▶ _Your task_
Only one stretch of the data is wanted: the line containing "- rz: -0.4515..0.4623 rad", the line containing "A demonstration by", and every line between them, copied exactly.

━━━━━ Collected data ━━━━━

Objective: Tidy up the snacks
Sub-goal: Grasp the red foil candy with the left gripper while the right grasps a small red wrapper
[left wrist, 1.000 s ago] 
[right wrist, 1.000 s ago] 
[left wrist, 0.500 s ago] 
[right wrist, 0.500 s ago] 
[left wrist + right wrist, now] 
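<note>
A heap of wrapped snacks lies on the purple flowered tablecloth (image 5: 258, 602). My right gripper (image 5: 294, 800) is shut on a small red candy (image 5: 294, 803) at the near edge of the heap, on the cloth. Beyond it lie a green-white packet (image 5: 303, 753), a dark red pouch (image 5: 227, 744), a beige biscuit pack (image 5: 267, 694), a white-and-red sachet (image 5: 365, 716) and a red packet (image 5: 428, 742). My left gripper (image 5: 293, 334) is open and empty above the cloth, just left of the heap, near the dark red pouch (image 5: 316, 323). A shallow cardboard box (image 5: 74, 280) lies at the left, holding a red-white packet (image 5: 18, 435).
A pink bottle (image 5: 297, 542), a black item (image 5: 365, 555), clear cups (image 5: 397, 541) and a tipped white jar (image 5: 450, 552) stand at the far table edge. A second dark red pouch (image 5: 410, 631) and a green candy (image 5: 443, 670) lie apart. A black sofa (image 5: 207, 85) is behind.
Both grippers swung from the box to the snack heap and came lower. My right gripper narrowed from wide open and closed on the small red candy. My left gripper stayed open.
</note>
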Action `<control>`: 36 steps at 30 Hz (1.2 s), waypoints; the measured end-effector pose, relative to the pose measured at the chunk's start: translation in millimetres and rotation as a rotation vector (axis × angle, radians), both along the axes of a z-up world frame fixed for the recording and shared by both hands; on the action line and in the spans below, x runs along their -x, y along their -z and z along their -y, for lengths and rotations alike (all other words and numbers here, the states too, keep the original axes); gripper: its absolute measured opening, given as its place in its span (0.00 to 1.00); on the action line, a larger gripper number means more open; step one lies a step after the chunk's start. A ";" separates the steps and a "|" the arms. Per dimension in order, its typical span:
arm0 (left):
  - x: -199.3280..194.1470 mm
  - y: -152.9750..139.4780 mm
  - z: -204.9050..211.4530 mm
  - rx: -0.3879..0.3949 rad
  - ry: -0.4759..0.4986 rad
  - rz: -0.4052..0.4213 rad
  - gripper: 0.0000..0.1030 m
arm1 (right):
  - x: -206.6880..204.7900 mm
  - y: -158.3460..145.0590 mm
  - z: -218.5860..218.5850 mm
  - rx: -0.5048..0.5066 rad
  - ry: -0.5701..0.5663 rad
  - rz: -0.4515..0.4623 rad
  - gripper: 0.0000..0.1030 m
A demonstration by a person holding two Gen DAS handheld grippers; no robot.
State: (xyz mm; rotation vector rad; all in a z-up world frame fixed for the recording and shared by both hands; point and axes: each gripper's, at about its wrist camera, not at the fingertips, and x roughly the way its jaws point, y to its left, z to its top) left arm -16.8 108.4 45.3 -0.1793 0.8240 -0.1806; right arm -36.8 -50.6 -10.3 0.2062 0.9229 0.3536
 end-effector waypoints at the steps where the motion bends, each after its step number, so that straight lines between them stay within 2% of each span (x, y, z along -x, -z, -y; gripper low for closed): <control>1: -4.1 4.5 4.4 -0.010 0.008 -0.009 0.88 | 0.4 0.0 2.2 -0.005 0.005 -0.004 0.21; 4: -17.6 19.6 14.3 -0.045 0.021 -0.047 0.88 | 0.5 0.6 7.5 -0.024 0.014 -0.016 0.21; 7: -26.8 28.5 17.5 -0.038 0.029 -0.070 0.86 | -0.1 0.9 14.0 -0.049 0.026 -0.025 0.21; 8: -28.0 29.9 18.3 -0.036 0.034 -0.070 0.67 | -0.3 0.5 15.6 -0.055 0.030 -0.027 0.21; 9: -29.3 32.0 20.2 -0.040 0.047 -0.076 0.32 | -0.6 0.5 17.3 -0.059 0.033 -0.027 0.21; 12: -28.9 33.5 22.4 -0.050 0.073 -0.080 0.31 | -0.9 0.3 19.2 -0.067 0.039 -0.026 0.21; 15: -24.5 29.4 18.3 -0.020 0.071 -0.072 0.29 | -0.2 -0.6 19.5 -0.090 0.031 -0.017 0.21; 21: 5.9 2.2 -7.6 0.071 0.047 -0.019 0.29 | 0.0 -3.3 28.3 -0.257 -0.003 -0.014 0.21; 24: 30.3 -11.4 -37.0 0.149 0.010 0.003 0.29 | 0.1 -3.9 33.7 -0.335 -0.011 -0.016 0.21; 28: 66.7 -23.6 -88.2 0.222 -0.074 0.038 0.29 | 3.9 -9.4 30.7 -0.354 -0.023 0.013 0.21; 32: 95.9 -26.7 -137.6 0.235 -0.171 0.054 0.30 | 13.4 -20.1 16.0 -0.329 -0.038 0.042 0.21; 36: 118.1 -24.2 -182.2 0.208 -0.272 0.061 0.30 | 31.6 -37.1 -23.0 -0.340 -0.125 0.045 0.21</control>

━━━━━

▶ _Task result_
  - rz: -0.4515..0.4623 rad
  - gripper: 0.0000..0.1030 m
A demonstration by a person holding two Gen DAS handheld grippers; no robot.

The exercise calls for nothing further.